Mais les propres discussions de la NOAA ajoutent une mise en garde importante : les événements El Niño les plus forts nécessitent un couplage océan-atmosphère important au cours de l’été, et des événements plus forts n’entraînent que certains impacts plutôt que de les garantir.
Et l’été El Niño n’est pas peu surprenant pour les amateurs de météo.
La signature estivale la plus fiable de l’Amérique du Nord est une saison des ouragans plus calme dans l’Atlantique – la NOAA a prévu une saison 2026 inférieure à la normale, due en partie à un El Niño croissant – et cet effet culmine à la fin de l’été et à l’automne, après la finale.
Si 2026 est synonyme de chaleur, de tempêtes ou de chaos lors des déplacements, ces conditions devront être attribuées au niveau local avant que quiconque ne s’en tienne à El Niño.
La compétition de football la plus célèbre de la planète peut chevaucher le cycle climatique le plus célèbre du Pacifique, mais, comme les scientifiques aiment le souligner, la corrélation n’est pas la même chose que la causalité.
La vérité non romantique
La France reste la championne propre et invaincue de cette étrange catégorie.
À l’exception de Qatar 2022, la Coupe du monde masculine évite généralement le pic de la saison El Niño ; Le calendrier standard de juin à juillet éloigne presque tous les tournois de la saison où les téléconnexions ENSO sont les plus fortes.

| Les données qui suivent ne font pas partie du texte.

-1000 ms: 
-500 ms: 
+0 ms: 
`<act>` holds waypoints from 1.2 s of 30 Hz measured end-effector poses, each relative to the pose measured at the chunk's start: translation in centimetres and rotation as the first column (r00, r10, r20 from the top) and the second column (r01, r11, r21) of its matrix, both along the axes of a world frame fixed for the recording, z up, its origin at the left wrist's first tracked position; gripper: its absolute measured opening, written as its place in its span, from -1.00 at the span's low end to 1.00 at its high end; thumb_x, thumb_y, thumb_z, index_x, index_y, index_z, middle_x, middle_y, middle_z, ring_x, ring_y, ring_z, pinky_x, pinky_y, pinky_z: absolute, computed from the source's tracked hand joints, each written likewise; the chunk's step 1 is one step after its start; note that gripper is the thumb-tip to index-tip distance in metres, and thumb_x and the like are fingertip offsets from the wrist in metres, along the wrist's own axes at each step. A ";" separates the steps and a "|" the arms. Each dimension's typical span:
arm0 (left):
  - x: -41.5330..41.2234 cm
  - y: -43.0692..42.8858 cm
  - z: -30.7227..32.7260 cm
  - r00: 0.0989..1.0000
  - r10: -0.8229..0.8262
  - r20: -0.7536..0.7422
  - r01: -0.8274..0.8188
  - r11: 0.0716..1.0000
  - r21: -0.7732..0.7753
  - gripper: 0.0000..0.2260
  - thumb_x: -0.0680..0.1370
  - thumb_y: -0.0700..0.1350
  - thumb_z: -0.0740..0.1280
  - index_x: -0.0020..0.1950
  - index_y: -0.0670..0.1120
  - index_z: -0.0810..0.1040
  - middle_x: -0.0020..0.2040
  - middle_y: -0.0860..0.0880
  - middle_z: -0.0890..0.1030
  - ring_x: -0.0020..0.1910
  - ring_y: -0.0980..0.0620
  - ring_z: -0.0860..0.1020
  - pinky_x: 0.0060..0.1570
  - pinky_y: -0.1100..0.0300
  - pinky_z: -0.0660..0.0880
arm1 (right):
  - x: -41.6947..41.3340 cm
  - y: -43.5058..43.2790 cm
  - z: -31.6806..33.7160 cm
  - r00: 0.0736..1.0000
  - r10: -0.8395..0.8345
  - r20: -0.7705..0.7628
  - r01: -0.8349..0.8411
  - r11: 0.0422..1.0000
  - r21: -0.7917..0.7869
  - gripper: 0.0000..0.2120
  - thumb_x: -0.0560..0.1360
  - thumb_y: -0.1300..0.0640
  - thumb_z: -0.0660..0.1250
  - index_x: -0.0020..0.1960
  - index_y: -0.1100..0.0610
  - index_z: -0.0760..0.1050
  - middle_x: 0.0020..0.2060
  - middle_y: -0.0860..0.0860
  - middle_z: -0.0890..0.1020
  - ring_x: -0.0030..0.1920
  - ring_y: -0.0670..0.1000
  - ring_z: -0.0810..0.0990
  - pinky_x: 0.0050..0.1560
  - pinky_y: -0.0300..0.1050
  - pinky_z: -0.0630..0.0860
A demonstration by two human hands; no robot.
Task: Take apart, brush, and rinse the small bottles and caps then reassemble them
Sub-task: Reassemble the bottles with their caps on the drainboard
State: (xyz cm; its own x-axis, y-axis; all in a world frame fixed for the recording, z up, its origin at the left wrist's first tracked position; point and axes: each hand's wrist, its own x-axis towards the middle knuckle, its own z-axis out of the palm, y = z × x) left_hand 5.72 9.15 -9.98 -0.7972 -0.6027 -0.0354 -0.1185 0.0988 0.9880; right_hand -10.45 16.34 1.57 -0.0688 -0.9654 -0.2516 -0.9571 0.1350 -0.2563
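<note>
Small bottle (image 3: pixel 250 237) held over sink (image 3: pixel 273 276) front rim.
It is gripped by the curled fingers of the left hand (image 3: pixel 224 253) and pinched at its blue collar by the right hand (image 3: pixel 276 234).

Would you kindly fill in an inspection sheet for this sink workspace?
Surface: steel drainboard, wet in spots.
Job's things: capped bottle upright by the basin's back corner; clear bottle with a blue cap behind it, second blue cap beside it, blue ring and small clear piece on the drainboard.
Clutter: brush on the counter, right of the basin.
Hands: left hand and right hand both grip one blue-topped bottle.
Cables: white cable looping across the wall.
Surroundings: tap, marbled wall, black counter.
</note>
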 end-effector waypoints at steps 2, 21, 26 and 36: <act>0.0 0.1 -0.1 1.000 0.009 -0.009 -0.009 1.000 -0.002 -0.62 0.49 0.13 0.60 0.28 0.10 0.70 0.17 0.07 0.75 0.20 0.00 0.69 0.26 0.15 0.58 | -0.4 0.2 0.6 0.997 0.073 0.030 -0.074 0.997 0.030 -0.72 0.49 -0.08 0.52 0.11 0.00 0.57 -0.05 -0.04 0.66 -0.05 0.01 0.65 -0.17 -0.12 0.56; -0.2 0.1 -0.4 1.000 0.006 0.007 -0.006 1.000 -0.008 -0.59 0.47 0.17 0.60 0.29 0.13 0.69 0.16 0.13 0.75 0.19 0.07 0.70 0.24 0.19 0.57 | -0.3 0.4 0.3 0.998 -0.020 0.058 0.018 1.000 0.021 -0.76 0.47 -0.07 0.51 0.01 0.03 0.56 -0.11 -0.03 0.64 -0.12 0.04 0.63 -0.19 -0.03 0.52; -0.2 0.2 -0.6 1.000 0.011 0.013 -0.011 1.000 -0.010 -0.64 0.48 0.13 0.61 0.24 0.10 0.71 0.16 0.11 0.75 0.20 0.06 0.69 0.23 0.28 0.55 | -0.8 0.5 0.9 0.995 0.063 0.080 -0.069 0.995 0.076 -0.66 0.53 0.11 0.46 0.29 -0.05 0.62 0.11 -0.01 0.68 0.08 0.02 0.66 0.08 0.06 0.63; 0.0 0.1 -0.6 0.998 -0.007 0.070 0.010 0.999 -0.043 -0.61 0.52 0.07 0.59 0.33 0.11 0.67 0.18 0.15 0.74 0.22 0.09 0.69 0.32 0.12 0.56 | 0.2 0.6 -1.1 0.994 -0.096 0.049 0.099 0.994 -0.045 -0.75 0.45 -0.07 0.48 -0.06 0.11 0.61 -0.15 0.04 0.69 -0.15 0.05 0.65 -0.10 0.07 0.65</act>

Ce qui a rendu 1998 différent, c’est que le précédent El Niño était suffisamment fort – un événement fort – un record qui a contribué à en faire l’année la plus chaude du siècle – laissant une empreinte mondiale qui était encore visible au début du jeu.
Tous les autres candidats qui s’en sont approchés – 1982, 2010 et 2014 – ont été trop tôt, trop tard ou trop faibles. La réalité n’est pas romantique pour les fans de météo sauvage et de football.
El Niño a beau ébranler le monde, la Coupe du monde saute généralement le calendrier.
Cela n’empêchera pas les fans français de considérer le lien avec El Niño comme un signe avant-coureur de la victoire cet été.